▶ What needs to be done
Please copy every line from the following entries in which the word "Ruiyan" appears.
Data under study section start
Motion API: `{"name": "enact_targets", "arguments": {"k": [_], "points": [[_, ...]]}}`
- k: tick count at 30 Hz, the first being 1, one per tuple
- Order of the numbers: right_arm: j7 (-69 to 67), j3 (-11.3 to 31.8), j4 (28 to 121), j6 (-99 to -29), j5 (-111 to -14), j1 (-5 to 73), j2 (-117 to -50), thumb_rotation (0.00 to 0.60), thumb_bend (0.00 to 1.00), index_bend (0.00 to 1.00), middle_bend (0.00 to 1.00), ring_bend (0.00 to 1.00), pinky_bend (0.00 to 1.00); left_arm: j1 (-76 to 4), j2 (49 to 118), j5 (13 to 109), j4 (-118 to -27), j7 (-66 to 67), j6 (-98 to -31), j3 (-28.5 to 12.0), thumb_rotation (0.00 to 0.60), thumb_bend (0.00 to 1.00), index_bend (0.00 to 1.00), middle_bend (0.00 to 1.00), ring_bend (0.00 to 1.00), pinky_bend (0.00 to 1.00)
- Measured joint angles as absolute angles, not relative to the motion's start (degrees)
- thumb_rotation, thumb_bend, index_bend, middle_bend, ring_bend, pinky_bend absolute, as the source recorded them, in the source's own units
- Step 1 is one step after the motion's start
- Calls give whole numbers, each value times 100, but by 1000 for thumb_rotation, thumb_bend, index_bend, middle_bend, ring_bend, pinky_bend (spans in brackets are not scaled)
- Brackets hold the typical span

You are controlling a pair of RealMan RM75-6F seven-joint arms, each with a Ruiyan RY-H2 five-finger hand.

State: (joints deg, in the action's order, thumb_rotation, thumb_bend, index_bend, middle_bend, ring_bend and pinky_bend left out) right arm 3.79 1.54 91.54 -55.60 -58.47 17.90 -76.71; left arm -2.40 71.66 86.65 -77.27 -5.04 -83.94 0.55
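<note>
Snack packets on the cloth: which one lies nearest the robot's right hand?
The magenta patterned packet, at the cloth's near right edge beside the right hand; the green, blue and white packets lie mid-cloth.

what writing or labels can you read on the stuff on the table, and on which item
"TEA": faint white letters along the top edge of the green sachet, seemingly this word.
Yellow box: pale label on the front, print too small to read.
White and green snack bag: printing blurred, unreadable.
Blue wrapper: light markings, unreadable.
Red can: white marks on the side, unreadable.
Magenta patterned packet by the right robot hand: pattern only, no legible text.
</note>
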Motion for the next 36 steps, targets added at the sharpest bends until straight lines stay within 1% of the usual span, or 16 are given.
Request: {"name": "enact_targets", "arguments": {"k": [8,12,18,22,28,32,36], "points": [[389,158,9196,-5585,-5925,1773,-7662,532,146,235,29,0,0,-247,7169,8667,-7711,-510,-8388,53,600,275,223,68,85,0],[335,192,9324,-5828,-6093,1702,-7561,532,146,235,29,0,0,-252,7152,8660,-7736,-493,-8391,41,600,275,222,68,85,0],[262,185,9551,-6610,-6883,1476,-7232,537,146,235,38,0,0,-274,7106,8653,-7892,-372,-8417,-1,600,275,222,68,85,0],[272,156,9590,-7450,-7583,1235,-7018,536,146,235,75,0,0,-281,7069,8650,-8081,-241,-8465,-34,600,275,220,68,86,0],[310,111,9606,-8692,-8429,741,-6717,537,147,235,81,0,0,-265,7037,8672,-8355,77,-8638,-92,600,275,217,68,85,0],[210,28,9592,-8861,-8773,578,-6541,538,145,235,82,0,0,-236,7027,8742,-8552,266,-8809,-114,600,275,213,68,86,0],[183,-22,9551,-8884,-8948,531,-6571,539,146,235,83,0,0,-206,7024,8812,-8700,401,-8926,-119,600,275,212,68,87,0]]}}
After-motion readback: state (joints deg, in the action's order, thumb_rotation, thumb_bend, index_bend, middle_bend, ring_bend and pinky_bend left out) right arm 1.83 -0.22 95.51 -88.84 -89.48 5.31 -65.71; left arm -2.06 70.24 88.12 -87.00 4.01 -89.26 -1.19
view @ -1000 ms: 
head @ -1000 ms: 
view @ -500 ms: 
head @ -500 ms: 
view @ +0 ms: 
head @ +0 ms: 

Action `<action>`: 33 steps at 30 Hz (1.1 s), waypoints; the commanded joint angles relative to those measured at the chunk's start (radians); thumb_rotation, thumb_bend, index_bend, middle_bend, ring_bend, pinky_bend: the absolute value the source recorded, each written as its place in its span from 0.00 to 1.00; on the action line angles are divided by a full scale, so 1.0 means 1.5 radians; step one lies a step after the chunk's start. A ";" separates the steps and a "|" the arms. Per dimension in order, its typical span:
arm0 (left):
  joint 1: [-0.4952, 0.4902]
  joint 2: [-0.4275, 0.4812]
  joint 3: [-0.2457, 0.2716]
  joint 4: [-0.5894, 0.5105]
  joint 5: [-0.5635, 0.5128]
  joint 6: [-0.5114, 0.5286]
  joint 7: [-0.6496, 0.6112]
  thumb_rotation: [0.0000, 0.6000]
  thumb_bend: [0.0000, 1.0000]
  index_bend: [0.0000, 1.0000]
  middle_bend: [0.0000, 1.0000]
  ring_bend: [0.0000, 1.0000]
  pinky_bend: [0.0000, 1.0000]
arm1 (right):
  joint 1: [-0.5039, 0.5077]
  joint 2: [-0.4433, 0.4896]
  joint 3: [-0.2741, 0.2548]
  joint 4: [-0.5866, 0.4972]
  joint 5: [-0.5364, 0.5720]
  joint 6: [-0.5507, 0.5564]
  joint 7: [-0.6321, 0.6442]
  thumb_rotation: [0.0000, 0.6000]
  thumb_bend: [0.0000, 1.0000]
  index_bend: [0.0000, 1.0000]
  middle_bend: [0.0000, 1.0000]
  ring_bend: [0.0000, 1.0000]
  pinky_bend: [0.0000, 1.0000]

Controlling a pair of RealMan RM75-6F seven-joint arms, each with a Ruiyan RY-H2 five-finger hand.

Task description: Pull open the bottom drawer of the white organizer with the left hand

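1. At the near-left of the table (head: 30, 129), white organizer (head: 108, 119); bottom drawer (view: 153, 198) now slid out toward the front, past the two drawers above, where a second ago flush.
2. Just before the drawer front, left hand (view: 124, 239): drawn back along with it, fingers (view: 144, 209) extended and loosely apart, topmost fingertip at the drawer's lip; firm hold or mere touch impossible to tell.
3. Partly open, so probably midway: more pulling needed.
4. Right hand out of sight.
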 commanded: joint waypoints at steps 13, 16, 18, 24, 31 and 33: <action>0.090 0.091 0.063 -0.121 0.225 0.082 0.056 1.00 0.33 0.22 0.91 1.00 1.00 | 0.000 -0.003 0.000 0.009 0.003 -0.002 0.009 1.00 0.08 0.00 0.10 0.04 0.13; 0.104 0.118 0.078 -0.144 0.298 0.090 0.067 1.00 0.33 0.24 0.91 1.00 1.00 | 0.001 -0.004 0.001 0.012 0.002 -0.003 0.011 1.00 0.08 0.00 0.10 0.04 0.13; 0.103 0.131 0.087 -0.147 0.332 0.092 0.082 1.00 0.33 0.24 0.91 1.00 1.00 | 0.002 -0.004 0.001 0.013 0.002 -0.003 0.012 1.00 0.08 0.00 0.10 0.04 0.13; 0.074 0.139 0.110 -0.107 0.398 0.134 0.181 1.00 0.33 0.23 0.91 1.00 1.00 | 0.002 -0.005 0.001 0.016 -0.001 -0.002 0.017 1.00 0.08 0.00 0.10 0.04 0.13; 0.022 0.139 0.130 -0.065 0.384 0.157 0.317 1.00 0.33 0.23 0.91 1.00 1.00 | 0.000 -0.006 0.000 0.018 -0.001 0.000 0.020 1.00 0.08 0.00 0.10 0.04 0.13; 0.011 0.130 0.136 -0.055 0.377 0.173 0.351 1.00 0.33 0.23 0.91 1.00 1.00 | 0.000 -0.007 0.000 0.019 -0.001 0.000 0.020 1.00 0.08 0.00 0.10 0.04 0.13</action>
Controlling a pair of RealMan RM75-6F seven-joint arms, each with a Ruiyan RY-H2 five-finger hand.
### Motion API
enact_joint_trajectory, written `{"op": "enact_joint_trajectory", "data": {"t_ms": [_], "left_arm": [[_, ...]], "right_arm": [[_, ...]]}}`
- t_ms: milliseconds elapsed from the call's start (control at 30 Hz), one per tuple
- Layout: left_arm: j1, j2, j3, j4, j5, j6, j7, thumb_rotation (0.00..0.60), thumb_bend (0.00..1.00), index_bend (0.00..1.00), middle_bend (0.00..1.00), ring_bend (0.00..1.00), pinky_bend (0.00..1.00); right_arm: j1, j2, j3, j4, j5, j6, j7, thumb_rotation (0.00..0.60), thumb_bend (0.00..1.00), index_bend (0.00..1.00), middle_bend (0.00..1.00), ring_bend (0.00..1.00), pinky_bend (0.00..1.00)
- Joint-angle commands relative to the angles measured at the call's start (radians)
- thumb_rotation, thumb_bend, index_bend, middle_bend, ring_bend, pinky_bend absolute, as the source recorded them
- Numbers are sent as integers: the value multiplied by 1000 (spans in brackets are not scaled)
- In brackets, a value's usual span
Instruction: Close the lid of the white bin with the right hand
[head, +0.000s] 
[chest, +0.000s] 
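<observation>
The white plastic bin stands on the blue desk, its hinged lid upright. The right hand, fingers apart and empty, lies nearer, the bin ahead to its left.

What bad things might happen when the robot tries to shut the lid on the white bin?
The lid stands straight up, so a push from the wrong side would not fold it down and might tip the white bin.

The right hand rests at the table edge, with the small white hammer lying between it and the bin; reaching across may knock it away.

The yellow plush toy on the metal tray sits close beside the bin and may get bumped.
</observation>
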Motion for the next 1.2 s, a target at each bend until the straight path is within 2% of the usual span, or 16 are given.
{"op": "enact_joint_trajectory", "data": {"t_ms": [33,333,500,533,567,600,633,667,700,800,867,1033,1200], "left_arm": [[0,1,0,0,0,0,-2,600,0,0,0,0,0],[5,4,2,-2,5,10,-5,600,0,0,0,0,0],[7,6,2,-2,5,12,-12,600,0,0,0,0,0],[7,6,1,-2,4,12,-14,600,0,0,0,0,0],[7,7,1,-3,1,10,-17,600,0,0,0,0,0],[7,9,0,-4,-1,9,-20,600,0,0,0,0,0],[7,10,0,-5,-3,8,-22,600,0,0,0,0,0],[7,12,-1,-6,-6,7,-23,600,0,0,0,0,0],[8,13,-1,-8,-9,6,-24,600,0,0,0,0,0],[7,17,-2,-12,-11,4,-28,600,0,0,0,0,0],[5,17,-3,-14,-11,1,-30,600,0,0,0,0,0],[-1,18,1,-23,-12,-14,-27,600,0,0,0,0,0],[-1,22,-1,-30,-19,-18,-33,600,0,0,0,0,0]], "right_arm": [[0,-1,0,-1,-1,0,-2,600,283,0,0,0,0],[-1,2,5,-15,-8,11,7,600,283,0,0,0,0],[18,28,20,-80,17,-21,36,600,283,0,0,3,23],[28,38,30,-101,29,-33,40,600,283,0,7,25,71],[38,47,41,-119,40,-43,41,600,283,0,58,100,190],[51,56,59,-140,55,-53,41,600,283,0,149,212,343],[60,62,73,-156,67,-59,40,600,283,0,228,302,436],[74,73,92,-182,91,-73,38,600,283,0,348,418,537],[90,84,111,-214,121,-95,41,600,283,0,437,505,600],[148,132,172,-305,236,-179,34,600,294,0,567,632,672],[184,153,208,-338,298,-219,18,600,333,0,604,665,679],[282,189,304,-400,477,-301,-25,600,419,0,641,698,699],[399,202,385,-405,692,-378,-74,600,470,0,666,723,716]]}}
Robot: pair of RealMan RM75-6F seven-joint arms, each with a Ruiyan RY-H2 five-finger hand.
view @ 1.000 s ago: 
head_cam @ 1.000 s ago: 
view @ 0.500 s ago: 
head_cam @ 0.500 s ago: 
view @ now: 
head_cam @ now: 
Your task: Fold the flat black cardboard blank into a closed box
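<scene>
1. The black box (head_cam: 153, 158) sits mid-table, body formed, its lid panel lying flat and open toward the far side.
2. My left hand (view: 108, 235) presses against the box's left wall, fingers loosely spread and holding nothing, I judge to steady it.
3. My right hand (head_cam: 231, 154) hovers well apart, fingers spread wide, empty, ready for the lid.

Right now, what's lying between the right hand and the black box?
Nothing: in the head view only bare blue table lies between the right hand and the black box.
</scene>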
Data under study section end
▶ Your solution
You are controlling a pair of RealMan RM75-6F seven-joint arms, each with a Ruiyan RY-H2 five-finger hand.
Controlling a pair of RealMan RM75-6F seven-joint arms, each with a Ruiyan RY-H2 five-finger hand.
Controlling a pair of RealMan RM75-6F seven-joint arms, each with a Ruiyan RY-H2 five-finger hand.
Robot: pair of RealMan RM75-6F seven-joint arms, each with a Ruiyan RY-H2 five-finger hand.

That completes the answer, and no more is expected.